EXERCISE BRIEF - Pictures aside, write out the data exactly as it reads.

DATA RECORDS -
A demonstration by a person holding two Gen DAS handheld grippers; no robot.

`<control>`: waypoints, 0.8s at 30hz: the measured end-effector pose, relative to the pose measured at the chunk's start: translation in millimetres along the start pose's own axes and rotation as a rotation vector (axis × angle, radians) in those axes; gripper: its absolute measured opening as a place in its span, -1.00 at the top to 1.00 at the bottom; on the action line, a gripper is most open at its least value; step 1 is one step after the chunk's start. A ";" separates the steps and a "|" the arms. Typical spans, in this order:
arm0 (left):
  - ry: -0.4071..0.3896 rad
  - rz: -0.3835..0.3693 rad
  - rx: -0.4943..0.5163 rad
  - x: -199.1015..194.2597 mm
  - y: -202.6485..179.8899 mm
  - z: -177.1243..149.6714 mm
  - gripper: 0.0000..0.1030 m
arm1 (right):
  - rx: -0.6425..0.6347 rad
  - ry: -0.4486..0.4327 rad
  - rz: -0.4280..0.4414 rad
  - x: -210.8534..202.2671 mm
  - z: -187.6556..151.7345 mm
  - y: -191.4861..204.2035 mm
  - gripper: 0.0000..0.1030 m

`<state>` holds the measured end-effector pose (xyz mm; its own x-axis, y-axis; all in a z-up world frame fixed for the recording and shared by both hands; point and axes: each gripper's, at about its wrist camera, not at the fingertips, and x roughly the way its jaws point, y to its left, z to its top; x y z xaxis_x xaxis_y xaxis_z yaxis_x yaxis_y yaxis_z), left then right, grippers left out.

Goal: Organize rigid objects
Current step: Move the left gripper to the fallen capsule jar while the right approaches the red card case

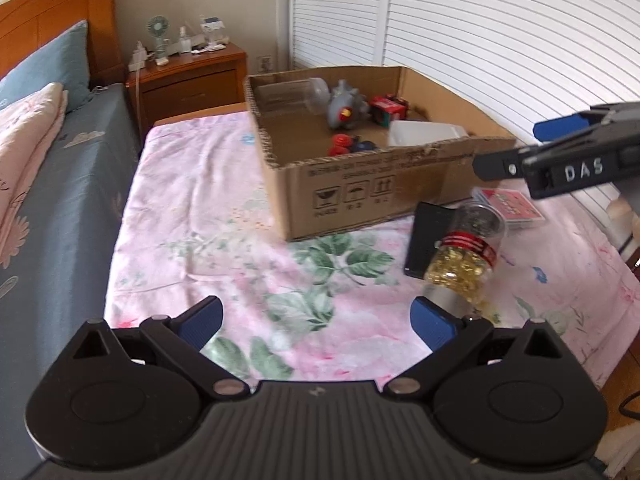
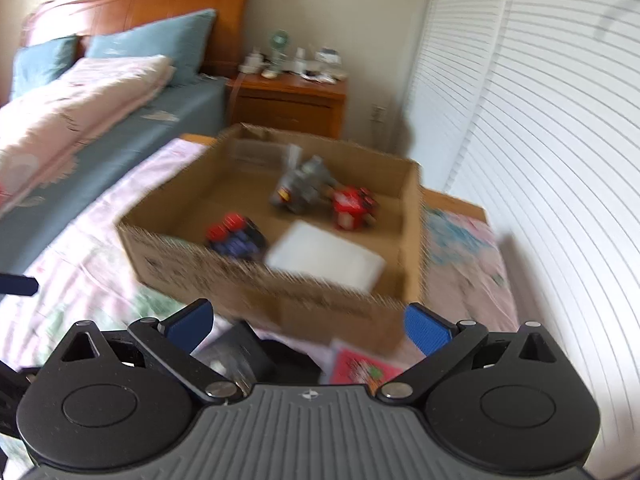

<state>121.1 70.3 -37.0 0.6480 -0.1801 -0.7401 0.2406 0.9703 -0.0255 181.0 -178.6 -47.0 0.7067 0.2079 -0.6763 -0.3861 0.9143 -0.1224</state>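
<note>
A cardboard box [image 1: 360, 188] sits on the floral sheet and holds a clear jar [image 1: 292, 94], a grey toy [image 1: 346, 108], a red toy car [image 1: 388, 109], a white container [image 1: 424, 133] and red and blue toys [image 1: 348, 145]. In front of the box lie a clear bottle of yellow capsules [image 1: 466, 254], a black flat object [image 1: 426, 240] and a red card box [image 1: 510, 206]. My left gripper [image 1: 318, 326] is open and empty, low over the sheet, left of the bottle. My right gripper [image 2: 308, 326] is open and empty above the box's near wall [image 2: 256, 280].
A bed with blue sheet [image 1: 68, 184] and pillows lies to the left. A wooden nightstand [image 1: 188, 80] with a small fan stands behind. White louvred doors [image 1: 500, 40] fill the right side. The right gripper's body [image 1: 576, 160] hangs above the card box.
</note>
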 end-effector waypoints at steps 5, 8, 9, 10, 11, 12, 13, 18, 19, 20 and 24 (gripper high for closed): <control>0.022 -0.052 0.053 9.3 -20.7 1.1 -0.94 | 0.049 0.025 -0.013 -0.1 -20.9 -18.9 -1.00; 0.042 -0.068 0.087 18.2 -33.0 1.3 -0.94 | 0.084 0.042 -0.021 3.9 -27.5 -29.3 -1.00; 0.053 -0.071 0.096 22.3 -36.5 1.0 -0.94 | 0.090 0.050 -0.022 6.7 -29.5 -31.5 -1.00; 0.066 -0.073 0.106 26.6 -39.9 0.6 -0.94 | 0.094 0.058 -0.022 8.8 -31.2 -32.0 -1.00; 0.076 -0.073 0.112 30.2 -42.6 -0.2 -0.94 | 0.092 0.065 -0.019 11.1 -32.5 -31.7 -1.00; 0.085 -0.071 0.116 33.3 -44.5 -0.9 -0.94 | 0.088 0.070 -0.014 12.9 -33.8 -30.8 -1.00; 0.096 -0.068 0.120 36.7 -45.7 -1.8 -0.94 | 0.084 0.072 -0.006 14.2 -34.8 -29.5 -1.00; 0.125 -0.033 0.112 41.8 -40.1 -5.9 -0.94 | 0.065 0.088 0.047 16.6 -37.9 -21.9 -1.00; 0.127 -0.023 0.107 41.3 -36.5 -6.3 -0.94 | 0.064 0.094 0.064 17.1 -38.4 -20.2 -1.00; 0.128 -0.010 0.100 40.2 -32.5 -6.6 -0.94 | 0.063 0.100 0.078 17.7 -39.8 -18.5 -1.00; 0.124 0.039 0.057 37.9 -13.9 -4.4 -0.94 | 0.054 0.132 0.122 21.3 -46.4 -12.1 -1.00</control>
<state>139.2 50.7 -67.7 0.5644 -0.1175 -0.8171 0.2596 0.9649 0.0406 173.3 -201.3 -93.6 0.5713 0.2745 -0.7735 -0.4297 0.9030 0.0031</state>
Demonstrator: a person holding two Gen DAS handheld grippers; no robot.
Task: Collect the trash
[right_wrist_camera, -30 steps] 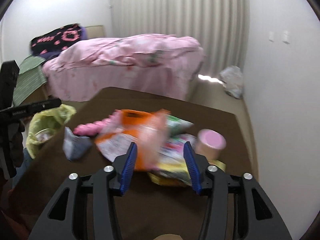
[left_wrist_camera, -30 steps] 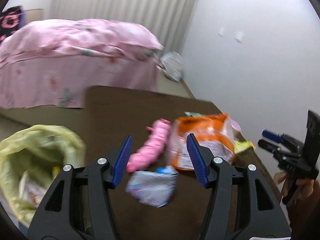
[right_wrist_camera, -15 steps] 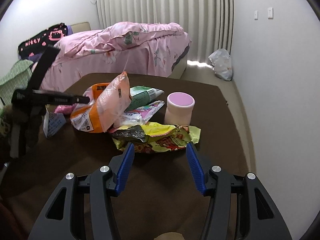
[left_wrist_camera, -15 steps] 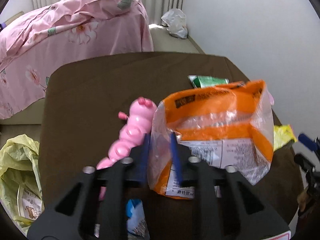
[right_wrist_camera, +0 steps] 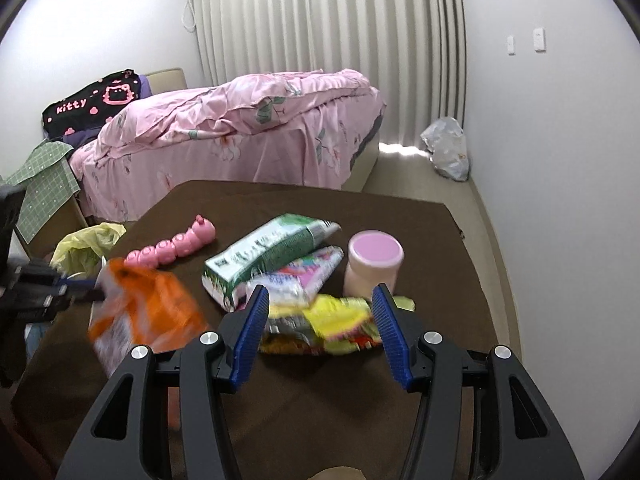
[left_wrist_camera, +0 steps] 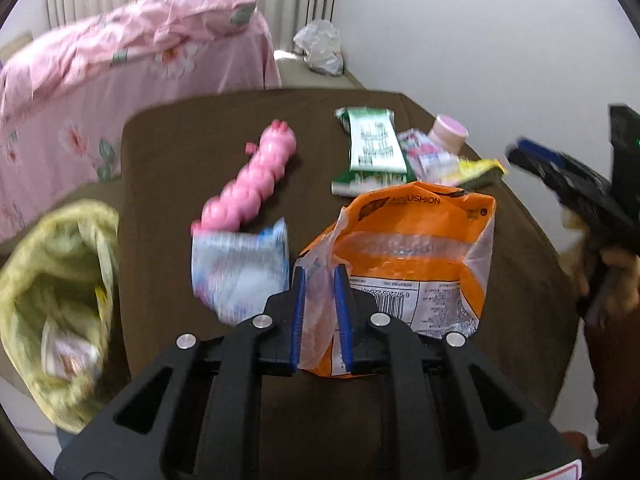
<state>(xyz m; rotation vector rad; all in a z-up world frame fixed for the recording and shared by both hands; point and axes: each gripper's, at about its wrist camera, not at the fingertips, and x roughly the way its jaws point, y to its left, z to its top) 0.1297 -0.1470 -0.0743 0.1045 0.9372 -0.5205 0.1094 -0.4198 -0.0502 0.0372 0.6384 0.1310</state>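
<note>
My left gripper point(left_wrist_camera: 320, 270) has its blue pads pressed on the clear edge of an orange snack bag point(left_wrist_camera: 416, 256), and the jaws are still closing on it. The right wrist view shows the bag point(right_wrist_camera: 140, 312) blurred and raised at the table's left edge. My right gripper point(right_wrist_camera: 320, 292) is open just above a yellow wrapper point(right_wrist_camera: 340, 324), with nothing between its fingers. A yellow-green trash bag point(left_wrist_camera: 52, 264) stands open beside the table on the left. A crumpled blue-white wrapper point(left_wrist_camera: 240, 268) lies next to the orange bag.
On the brown table point(left_wrist_camera: 180, 140) lie a pink caterpillar toy point(left_wrist_camera: 252, 180), a green pack point(left_wrist_camera: 372, 152), a colourful packet point(right_wrist_camera: 304, 276) and a pink-lidded jar point(right_wrist_camera: 374, 264). A pink bed point(right_wrist_camera: 240, 128) stands behind, with a white plastic bag point(right_wrist_camera: 446, 152) on the floor.
My left gripper went from wide open to shut on the orange bag's edge and drew it off the pile toward the left. The right gripper stayed open and sank slightly toward the yellow wrapper.
</note>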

SOLUTION TO THE EXERCISE -
A demonstration by a person holding two Gen DAS handheld grippers; no robot.

`<control>`: waypoints, 0.8s at 30hz: the measured end-effector pose, relative to the pose measured at the chunk's start: translation in millimetres along the start pose's own axes and rotation as a rotation vector (axis × angle, radians) in those axes; gripper: its absolute measured opening as a place in its span, -1.00 at the top to 1.00 at the bottom; on the action line, a gripper is most open at its least value; step 1 is one step after the chunk's start. A ";" separates the steps and a "|" the arms. Typical spans, in this order:
arm0 (left):
  - ry: -0.4071..0.3896 rad
  - rz: -0.3835..0.3693 rad
  - rx: -0.4943..0.5163 rad
  - x: -199.1015..194.2597 mm
  - y: -202.6485..179.8899 mm
  - z: -177.1243..149.6714 mm
  - gripper: 0.0000..0.1030 m
arm1 (right):
  - rx: -0.6425..0.6347 rad
  - ry: -0.4486..0.4327 rad
  - rz: -0.4280..0.4414 rad
  - x: -210.8534..202.2671 mm
  - z: -187.6556..151.7345 mm
  - y: -191.4861..204.2035 mm
  - gripper: 0.0000..0.1030 m

`<state>` holds the measured end-effector pose (xyz mm; its own x-axis, y-axis; all in a z-up world frame fixed for the recording and shared by both hands; point and axes: each gripper's, at about its wrist camera, not at the fingertips, and x roughly the way its jaws point, y to its left, z to its top; x y z xaxis_x xaxis_y xaxis_z yaxis_x yaxis_y yaxis_z), left then right, grippers left out.

Goal: Organize rigid objects
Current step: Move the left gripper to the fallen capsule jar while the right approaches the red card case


<state>121.1 70.3 -37.0 0.6480 -0.1801 -0.7401 0.2406 0.9703 -0.0255 181.0 -178.6 -47.0 0.7067 0.2079 -0.6763 -0.3861 0.9143 -0.1224</state>
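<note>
A cardboard box [image 1: 360, 188] sits on the floral sheet and holds a clear jar [image 1: 292, 94], a grey toy [image 1: 346, 108], a red toy car [image 1: 388, 109], a white container [image 1: 424, 133] and red and blue toys [image 1: 348, 145]. In front of the box lie a clear bottle of yellow capsules [image 1: 466, 254], a black flat object [image 1: 426, 240] and a red card box [image 1: 510, 206]. My left gripper [image 1: 318, 326] is open and empty, low over the sheet, left of the bottle. My right gripper [image 2: 308, 326] is open and empty above the box's near wall [image 2: 256, 280].
A bed with blue sheet [image 1: 68, 184] and pillows lies to the left. A wooden nightstand [image 1: 188, 80] with a small fan stands behind. White louvred doors [image 1: 500, 40] fill the right side. The right gripper's body [image 1: 576, 160] hangs above the card box.
</note>
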 end-effector waypoints at steps 5, 8, 9, 10, 11, 12, 13, 18, 19, 20 and 24 (gripper high for closed): <control>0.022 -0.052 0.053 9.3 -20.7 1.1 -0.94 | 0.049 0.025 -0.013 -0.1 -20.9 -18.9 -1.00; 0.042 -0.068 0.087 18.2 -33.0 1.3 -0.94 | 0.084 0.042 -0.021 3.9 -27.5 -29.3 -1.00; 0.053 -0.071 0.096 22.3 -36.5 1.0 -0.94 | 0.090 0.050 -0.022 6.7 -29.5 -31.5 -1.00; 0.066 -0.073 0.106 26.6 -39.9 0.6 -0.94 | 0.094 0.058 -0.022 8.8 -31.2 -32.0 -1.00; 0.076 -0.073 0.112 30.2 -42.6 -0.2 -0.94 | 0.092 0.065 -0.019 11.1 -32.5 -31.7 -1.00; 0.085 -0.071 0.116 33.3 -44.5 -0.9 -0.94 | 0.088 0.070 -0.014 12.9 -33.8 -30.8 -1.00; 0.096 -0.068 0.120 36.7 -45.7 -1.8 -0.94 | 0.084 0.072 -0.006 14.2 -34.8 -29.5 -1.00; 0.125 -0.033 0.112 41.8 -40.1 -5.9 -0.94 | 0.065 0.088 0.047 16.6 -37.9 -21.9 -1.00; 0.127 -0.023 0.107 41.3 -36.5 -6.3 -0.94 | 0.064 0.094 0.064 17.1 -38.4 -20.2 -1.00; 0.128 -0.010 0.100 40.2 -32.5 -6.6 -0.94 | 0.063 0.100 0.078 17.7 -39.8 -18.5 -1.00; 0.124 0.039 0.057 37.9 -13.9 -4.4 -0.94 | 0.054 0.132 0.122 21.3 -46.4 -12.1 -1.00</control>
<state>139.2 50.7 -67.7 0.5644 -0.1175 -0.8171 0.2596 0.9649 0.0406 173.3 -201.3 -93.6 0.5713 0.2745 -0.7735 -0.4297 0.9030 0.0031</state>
Demonstrator: a person holding two Gen DAS handheld grippers; no robot.
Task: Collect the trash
[right_wrist_camera, -30 steps] 
[left_wrist_camera, -30 steps] 
[right_wrist_camera, -15 steps] 
[left_wrist_camera, -15 steps] 
[right_wrist_camera, +0 steps] 
[left_wrist_camera, +0 steps] 
<state>(xyz m; rotation vector rad; all in a z-up world frame fixed for the recording and shared by both hands; point and axes: each gripper's, at about its wrist camera, not at the fingertips, and x roughly the way its jaws point, y to its left, z to its top) 0.1297 -0.1470 -0.0743 0.1045 0.9372 -0.5205 0.1094 -0.4198 -0.0502 0.0372 0.6384 0.1310</state>
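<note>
My left gripper point(left_wrist_camera: 320, 270) has its blue pads pressed on the clear edge of an orange snack bag point(left_wrist_camera: 416, 256), and the jaws are still closing on it. The right wrist view shows the bag point(right_wrist_camera: 140, 312) blurred and raised at the table's left edge. My right gripper point(right_wrist_camera: 320, 292) is open just above a yellow wrapper point(right_wrist_camera: 340, 324), with nothing between its fingers. A yellow-green trash bag point(left_wrist_camera: 52, 264) stands open beside the table on the left. A crumpled blue-white wrapper point(left_wrist_camera: 240, 268) lies next to the orange bag.
On the brown table point(left_wrist_camera: 180, 140) lie a pink caterpillar toy point(left_wrist_camera: 252, 180), a green pack point(left_wrist_camera: 372, 152), a colourful packet point(right_wrist_camera: 304, 276) and a pink-lidded jar point(right_wrist_camera: 374, 264). A pink bed point(right_wrist_camera: 240, 128) stands behind, with a white plastic bag point(right_wrist_camera: 446, 152) on the floor.
My left gripper went from wide open to shut on the orange bag's edge and drew it off the pile toward the left. The right gripper stayed open and sank slightly toward the yellow wrapper.
</note>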

The output above is the complete answer.